I unwrapped the soaking scarf and thrust it into a pocket of the rubber coat.

“I remain armed. How little good it did us!”

From inside his oilskins, he drew a sack, heavy and familiar in appearance, and I knew it was the Navy Colt.

“From the lip of the grave,” M said, dropping it. My hand, as if possessed by his will, sought and caught it.

“I will bring them, some of them, to theirs,” I said.

“Then we pursue them,” M said.

“From your—you mean in the dinghy?”

“The little catboat against which she’s moored. It gives us a mast, a sail, ten-foot oars, and a shallow, broad cabin where some of the children might shelter.”

“A small catboat,” I speculated.

“Yes,” he said, “but adequate to our purposes and less of a load to propel.”

“In pursuit of a coal-fired ship. Against the current.”

M said, “Mark the waters, will you?” I looked at them and saw only darkness and chop. “The tide makes
in,”
he said. “Did you not understand the river to be tidal? We’ll labor upriver against the current but with the power of the tide behind us. We’ll raise a sail when the wind’s right. Now we’re off. You
are
with us, shipmate?”

Sam had made his way to us, and he looked into the face of each, the mask of one. “Who will tell me now what that was all about?”
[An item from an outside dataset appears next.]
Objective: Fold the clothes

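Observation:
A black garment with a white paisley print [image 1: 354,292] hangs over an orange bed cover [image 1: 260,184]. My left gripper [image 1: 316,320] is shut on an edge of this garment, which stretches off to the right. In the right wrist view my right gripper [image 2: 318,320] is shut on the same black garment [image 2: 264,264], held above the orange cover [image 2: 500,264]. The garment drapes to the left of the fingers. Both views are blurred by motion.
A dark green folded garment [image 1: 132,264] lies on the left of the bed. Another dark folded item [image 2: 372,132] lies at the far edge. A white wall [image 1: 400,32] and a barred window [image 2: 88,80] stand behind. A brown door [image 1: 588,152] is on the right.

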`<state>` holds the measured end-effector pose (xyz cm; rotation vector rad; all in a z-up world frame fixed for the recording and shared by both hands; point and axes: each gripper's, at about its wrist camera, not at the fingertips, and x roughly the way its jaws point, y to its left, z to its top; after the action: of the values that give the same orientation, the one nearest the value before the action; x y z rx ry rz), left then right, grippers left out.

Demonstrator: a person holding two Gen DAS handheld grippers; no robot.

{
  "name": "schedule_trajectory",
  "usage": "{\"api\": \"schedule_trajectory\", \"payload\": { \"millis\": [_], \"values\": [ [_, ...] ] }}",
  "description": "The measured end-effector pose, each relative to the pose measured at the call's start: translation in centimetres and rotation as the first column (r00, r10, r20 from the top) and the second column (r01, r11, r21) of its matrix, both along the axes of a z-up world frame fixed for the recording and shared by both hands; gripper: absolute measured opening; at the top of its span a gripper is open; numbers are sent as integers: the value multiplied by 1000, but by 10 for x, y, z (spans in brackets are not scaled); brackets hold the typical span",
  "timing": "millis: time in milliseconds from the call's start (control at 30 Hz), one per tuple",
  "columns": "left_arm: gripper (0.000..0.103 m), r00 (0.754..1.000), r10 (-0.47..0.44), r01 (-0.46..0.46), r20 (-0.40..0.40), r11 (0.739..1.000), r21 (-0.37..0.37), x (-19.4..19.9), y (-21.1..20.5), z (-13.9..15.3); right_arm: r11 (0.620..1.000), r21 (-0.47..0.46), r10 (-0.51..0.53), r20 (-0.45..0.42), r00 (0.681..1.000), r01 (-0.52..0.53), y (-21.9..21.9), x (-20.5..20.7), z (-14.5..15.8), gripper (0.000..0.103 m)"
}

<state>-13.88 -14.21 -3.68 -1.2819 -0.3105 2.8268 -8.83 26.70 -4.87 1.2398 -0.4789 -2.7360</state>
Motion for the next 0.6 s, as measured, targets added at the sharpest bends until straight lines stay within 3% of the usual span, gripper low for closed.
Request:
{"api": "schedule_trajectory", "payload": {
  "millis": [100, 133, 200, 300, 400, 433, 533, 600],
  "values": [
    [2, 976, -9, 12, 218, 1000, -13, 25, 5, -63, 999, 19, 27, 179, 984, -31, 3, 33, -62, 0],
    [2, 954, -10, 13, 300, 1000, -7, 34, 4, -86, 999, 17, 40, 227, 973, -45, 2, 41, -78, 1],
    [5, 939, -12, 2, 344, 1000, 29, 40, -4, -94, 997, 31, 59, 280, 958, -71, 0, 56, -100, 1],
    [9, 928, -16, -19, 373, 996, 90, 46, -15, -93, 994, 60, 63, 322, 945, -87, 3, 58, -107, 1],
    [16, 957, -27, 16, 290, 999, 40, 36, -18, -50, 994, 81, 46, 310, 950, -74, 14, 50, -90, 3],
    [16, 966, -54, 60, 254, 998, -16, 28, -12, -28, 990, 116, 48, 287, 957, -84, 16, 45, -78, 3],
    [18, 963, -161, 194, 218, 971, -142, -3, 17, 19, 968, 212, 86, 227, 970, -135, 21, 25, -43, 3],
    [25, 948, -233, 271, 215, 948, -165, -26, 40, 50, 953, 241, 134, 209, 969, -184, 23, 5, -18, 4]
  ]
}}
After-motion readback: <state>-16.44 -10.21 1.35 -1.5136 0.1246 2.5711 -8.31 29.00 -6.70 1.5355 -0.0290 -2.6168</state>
M turned, and Adam followed him. I, in turn, set out, tugging at the sleeve of Sam’s coat. “We’ll tell you on the way.”

“Way where, Billy?”

“Upriver.”

“After that boat?”

“After that boat.”

“Who was the woman who kissed you? The way she … But—Billy!”

“Yes, Sam.”

“She was the one! The reason all this—”

“She was the one, Sam.”

“And it was a double cross?”

I hurried him along, for M was setting a terrible pace, bouncing on his toes like a boy, while Adam was close behind him. “Everything’s a double cross,” I said, sounding sulky even to myself.

The river grows vast as you are closer to its middle, and as you go farther upsteam, especially, its marshes and the reaches at the shore through which canals are cut breed speculation upon who might live there, and how, and in what strange relationship to the river and its traffic and its distance from the City of New York. But even at some proximity to the shore, and so far downtown, passing the ships at anchor, and the pleasure craft upon which the wealthy pass their nights in pleasures to which the likes of us might not have pretended, we all, I think, experienced the power of the deep, swift river, and the fear that cannot help but reside, awaiting travelers, in that dark water.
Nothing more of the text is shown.